Помимо всех этих описанных знакомств, с детства мы с братом тесно были связаны со своими кузенами и кузинами Гатцуками, Гоголь-Яновскими, Бобровскими и Марковыми.
Гатцуков было три брата погодков и сестра, почти одних лет с нами, они были детьми сестры отца – Елисаветы, умершей в 1899 году от чахотки. После смерти матери дети Гатцуки долгие годы жили со своим отцом в городе Ашхабаде Закаспийской области, где учились в гимназии. Каждый год они приезжали на лето или к нам в Покровское, или в Александровку к общей нашей бабушке Анне Ивановне Марковой. Всеволод, Борис и Евгений, как звали этих кузенов, были мальчиками жизни отчаянной и потому пришлись нам с братом как нельзя более кстати. Старший Сева, очень способный, шедший всегда первым в классе, служил всей нашей мальчишеской республике своего рода справочником, так как был на редкость начитан и знал буквально всё, что могло только интересовать нас в эти годы. В 1915 году студентом Горного института он уехал в Америку и ныне работает на видном инженерном посту в Соединенных Штатах как специалист по металлургии, автор многих научных трудов.
Борис второй, впоследствии кавалерийский офицер и мой однополчанин, участвовал в Великой и гражданской войне, эмигрировал в Мексику, где ныне и живёт. Евгений стал артиллерийским офицером и единственный из всех моих многочисленных родичей служит в Красной Армии. Их сестра Людмила, окончив в Советской России медицинский факультет молодым врачом психиатром и получив командировку в Германию, больше не вернулась в СССР, выйдя замуж за молодого немецкого профессора Вольфганга фон Стумпфль.
Гоголь-Яновские Андрей, Вера и Александра были детьми другой сестры отца − Екатерины Евгеньевны, бывшей замужем за Гоголь-Яновским. Как мать, так и дети все были жгучими брюнетами, а мальчик Андрей прямо смахивал лицом на араба.

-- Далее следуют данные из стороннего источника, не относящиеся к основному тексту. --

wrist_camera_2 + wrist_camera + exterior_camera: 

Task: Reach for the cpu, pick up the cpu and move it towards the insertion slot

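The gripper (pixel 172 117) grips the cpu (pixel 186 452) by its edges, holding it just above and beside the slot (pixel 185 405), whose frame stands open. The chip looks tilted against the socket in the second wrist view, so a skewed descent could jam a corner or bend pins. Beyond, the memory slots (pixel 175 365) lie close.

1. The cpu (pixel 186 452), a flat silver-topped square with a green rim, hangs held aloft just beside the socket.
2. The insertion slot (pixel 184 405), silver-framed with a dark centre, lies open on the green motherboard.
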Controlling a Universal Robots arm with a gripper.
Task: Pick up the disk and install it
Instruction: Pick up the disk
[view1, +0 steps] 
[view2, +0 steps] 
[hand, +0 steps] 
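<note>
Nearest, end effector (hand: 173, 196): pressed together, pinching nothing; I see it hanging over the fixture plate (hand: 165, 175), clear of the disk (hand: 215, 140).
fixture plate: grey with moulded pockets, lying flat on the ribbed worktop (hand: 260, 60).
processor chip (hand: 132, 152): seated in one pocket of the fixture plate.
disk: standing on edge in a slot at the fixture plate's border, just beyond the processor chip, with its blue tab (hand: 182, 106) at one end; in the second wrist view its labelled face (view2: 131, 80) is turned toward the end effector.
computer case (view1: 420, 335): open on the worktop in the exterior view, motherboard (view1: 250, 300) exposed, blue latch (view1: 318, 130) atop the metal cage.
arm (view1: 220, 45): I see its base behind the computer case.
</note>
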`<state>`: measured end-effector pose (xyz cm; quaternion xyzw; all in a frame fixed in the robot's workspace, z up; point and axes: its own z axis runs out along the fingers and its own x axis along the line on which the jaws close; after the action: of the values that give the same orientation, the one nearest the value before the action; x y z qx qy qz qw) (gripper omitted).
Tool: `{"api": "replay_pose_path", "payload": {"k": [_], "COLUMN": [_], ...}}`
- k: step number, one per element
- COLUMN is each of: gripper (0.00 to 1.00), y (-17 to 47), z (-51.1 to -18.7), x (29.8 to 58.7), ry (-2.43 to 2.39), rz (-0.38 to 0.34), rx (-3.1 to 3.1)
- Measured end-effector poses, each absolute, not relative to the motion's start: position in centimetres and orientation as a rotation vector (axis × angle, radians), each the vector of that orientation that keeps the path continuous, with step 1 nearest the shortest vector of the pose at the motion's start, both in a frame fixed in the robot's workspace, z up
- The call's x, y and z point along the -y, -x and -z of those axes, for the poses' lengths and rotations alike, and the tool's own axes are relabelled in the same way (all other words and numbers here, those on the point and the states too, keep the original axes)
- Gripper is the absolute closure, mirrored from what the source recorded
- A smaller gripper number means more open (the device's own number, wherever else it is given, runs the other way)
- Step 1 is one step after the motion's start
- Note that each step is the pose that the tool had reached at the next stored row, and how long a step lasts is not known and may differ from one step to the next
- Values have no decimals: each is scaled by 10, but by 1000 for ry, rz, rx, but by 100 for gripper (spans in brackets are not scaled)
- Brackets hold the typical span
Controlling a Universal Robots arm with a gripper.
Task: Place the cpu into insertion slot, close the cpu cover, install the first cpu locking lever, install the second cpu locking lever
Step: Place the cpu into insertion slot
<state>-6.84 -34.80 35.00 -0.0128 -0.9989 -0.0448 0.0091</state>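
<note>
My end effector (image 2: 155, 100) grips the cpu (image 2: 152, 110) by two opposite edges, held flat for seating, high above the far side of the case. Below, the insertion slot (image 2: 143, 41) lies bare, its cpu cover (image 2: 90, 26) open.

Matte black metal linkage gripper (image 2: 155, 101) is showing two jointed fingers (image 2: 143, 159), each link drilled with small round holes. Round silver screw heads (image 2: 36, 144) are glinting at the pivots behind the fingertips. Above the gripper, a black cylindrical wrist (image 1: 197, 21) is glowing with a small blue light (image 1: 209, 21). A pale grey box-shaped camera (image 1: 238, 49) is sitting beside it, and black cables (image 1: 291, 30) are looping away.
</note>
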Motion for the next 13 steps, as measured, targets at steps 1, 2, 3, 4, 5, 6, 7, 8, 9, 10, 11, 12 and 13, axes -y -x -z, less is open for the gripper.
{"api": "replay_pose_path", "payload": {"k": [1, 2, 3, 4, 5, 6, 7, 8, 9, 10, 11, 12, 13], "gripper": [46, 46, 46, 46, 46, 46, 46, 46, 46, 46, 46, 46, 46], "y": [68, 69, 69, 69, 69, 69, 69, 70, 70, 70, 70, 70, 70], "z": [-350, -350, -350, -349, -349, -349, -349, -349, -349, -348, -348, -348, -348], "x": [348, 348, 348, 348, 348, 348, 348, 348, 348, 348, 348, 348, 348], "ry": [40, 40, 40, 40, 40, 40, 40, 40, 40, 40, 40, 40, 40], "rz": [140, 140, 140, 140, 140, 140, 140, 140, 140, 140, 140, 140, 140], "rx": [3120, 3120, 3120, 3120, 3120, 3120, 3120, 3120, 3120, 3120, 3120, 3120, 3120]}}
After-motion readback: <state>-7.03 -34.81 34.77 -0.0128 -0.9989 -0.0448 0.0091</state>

Жили они тогда в Тифлисе, где их отец был управляющим удельным имением, будучи учёным виноделом.
У брата отца, члена Государственной Думы Маркова 2-го, было пять дочерей, живших в те времена у себя в имении Охочевке в 25 верстах от нашего Покровского.
Со стороны матери у нас были кузены Бобровские: Юрий и Нина − дети сестры матери, бывшей замужем за помещиком и председателем земской управы Щигровского уезда. Их имения Озерна и Моховое были также недалеко от нас, верстах в 20. В Озерне же было и имение отца матери, умершего в 1907 году, в нём жила на моей памяти мачеха мамы Софья Карловна, милая приветливая и важная барыня. У неё в усадьбе имелся большой лес, едва ли не единственный в уезде, и потому служивший для нас, детей, особенной приманкой. Дедушка Вячеслав Ильич, насколько я его помню, был степенный белобородый старик барин, любитель метеорологии, сотрудник по этому вопросу многих учёных журналов.